Cigarette smoke contains myriad compounds that are known mutagens and carcinogens, and the health risks associated with active smoking and secondhand smoke are well established. Nearly 10 years ago, researchers at Berkeley Lab identified another potentially hazardous source of tobacco exposure: “thirdhand smoke,” the toxic residues that linger on indoor surfaces and in dust long after a cigarette has been extinguished.
A team led by Antoine Snijders, Jian-Hua Mao, and Bo Hang in Biosciences’ Biological Systems and Engineering (BSE) Division first reported in 2017 that brief exposure to thirdhand smoke is associated with low body weight and immune changes in juvenile mice. In a follow-up study published recently in Clinical Science, the researchers and their collaborators at the UC San Francisco School of Medicine determined that early thirdhand smoke exposure is also associated with increased incidence and severity of lung cancer in mice.
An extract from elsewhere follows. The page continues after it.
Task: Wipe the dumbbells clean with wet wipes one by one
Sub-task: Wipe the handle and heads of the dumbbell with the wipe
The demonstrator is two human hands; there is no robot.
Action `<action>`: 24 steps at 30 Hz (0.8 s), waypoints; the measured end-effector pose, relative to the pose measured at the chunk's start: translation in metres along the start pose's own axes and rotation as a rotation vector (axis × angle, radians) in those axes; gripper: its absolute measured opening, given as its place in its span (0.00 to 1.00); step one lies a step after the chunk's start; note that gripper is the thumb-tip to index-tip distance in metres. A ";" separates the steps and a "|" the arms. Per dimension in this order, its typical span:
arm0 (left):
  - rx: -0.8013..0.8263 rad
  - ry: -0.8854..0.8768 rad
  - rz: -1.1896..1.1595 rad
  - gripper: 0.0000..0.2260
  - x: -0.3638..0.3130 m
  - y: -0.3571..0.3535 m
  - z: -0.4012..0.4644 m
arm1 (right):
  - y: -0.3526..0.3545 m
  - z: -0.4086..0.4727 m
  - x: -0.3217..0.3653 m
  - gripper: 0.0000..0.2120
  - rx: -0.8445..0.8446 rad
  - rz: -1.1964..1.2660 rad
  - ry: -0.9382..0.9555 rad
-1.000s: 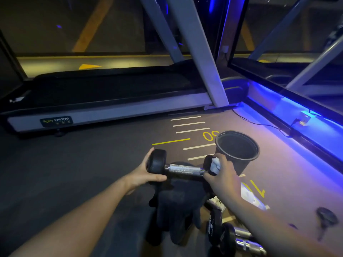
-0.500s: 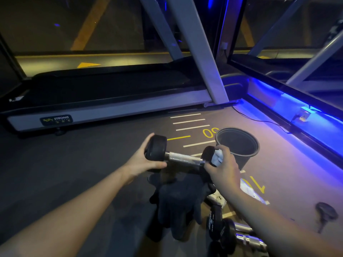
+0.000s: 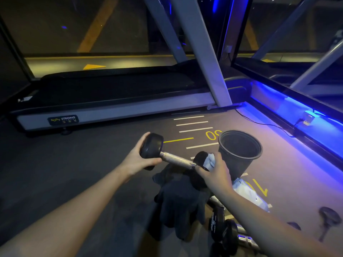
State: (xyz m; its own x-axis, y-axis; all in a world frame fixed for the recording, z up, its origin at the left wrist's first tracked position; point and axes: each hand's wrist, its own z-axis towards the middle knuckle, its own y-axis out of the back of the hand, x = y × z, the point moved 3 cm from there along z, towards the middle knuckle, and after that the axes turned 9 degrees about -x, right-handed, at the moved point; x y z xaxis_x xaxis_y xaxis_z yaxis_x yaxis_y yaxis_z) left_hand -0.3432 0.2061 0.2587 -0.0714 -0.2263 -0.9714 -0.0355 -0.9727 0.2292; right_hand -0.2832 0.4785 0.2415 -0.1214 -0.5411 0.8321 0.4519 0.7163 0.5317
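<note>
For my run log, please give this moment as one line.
left hand grips dumbbell end | right hand presses wet wipe on other end

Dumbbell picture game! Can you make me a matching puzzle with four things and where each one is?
Things:
1. dumbbell
2. wet wipe
3. black bucket
4. treadmill

Places:
A. standing on the floor right of the hands
B. held up between both hands
C. along the far side of the floor
D. pressed on the dumbbell's end by the right hand

Pairs: 1-B, 2-D, 3-A, 4-C
</note>
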 end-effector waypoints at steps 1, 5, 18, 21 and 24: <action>-0.002 0.000 -0.004 0.47 0.001 0.001 0.000 | 0.000 0.001 0.001 0.24 0.006 -0.012 0.006; 0.000 -0.018 0.013 0.47 -0.008 -0.001 0.004 | 0.001 0.000 0.000 0.25 0.002 -0.059 0.002; 0.000 -0.054 0.051 0.49 -0.021 -0.009 0.002 | 0.004 0.014 0.002 0.24 -0.154 -0.234 0.200; -0.008 -0.049 0.038 0.46 -0.019 -0.008 0.002 | 0.006 0.016 0.018 0.25 -0.156 -0.207 0.342; -0.010 -0.052 0.041 0.48 -0.020 -0.010 0.003 | 0.000 0.013 0.035 0.29 -0.060 -0.099 0.479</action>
State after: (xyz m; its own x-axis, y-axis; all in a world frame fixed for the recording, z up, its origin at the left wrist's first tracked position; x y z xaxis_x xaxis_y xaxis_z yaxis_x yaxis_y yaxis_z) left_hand -0.3444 0.2203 0.2765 -0.1246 -0.2637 -0.9565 -0.0211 -0.9631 0.2683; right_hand -0.2988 0.4647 0.2728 0.2472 -0.7575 0.6043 0.5104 0.6319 0.5833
Field studies in the U.S. and China have confirmed that the presence of thirdhand smoke in indoor environments is widespread, and traditional cleaning methods are not effective at removing it. Because exposure to thirdhand smoke can occur via inhalation, ingestion, or uptake through the skin, young children who crawl and put objects in their mouths are more likely to come in contact with contaminated surfaces, and are therefore the most vulnerable to thirdhand smoke’s harmful effects.
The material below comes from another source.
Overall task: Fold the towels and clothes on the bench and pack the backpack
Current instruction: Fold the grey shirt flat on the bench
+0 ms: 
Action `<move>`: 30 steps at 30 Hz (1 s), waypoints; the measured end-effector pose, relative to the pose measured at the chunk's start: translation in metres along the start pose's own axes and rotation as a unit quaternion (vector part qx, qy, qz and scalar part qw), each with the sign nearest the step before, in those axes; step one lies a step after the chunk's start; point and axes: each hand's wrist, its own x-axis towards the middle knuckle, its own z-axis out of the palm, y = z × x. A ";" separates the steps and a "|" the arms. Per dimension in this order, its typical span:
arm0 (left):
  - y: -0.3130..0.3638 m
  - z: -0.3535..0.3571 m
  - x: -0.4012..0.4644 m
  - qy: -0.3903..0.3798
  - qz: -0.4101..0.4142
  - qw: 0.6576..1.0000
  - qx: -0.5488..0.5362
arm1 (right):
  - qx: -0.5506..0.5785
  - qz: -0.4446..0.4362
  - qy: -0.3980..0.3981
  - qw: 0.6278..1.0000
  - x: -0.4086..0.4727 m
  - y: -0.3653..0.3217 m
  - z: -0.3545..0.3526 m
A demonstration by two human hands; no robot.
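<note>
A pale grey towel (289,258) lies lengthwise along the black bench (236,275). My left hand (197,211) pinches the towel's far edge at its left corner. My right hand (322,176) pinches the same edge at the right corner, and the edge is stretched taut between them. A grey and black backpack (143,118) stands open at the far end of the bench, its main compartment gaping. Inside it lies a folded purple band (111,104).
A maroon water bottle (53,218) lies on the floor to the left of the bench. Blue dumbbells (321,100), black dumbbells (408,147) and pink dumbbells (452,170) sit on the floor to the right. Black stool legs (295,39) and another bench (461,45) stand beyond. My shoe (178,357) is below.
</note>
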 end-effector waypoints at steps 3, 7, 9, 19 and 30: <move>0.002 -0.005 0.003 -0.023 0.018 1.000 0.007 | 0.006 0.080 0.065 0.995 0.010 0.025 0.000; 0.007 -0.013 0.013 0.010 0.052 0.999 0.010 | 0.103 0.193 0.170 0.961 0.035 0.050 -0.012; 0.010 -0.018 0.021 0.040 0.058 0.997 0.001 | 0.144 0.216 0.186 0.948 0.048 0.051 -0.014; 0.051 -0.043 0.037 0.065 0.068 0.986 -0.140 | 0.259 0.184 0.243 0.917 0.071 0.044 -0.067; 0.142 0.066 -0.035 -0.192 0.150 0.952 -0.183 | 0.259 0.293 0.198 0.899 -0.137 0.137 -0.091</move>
In the new study, an experimental cohort of A/J mice (a strain susceptible to spontaneous lung cancer development) was housed with scraps of fabric impregnated with thirdhand smoke from the age of 4 weeks to 7 weeks. The dose the mice received was estimated to be about 77 micrograms per kilogram of body weight per day – comparable to the ingestion exposure of a human toddler living in a home with smokers. Forty weeks after the last exposure, these mice were found to have an increased incidence of lung cancer (adenocarcinoma), larger tumors, and a greater number of tumors, compared to control mice.
To further investigate how thirdhand smoke exposure promotes tumor formation, the team performed in vitro studies using cultured human lung cancer cells. These studies indicated that thirdhand smoke exposure induced DNA double-strand breaks and increased cell proliferation and colony formation. In addition, RNA sequencing analysis revealed that thirdhand smoke exposure caused endoplasmic reticulum stress and activated p53 (tumor suppressor) signaling.
The physiological, cellular, and molecular data indicate that early exposure to thirdhand smoke is associated with increased lung cancer risk. However, “future studies will need to be conducted using population-based models to address individual variations in response to thirdhand smoke,” noted Mao, a senior staff scientist.
Hang, a staff scientist, and Yunshan Wang, a postdoc in Mao’s lab, were co-first authors on the paper detailing the work. Hugo Destaillats and Lara Gundel of the Energy Technologies Area (ETA), who were the first to report the potential dangers of nicotine in thirdhand smoke, were also co-authors on this study. The work was supported by the University of California Tobacco-Related Disease Research Program (TRDRP), Berkeley Lab’s Laboratory Directed Research and Development program, the National Institute on Drug Abuse, and the National Center for Research Resources.
“The evidence that is being gathered, studied, and presented here clearly supports the link between thirdhand smoke and a variety of health concerns that the TRDRP has been supporting now over several years,” said Anwer Mujeeb, Program Officer for the Thirdhand Smoke Research Consortium of the TRDRP.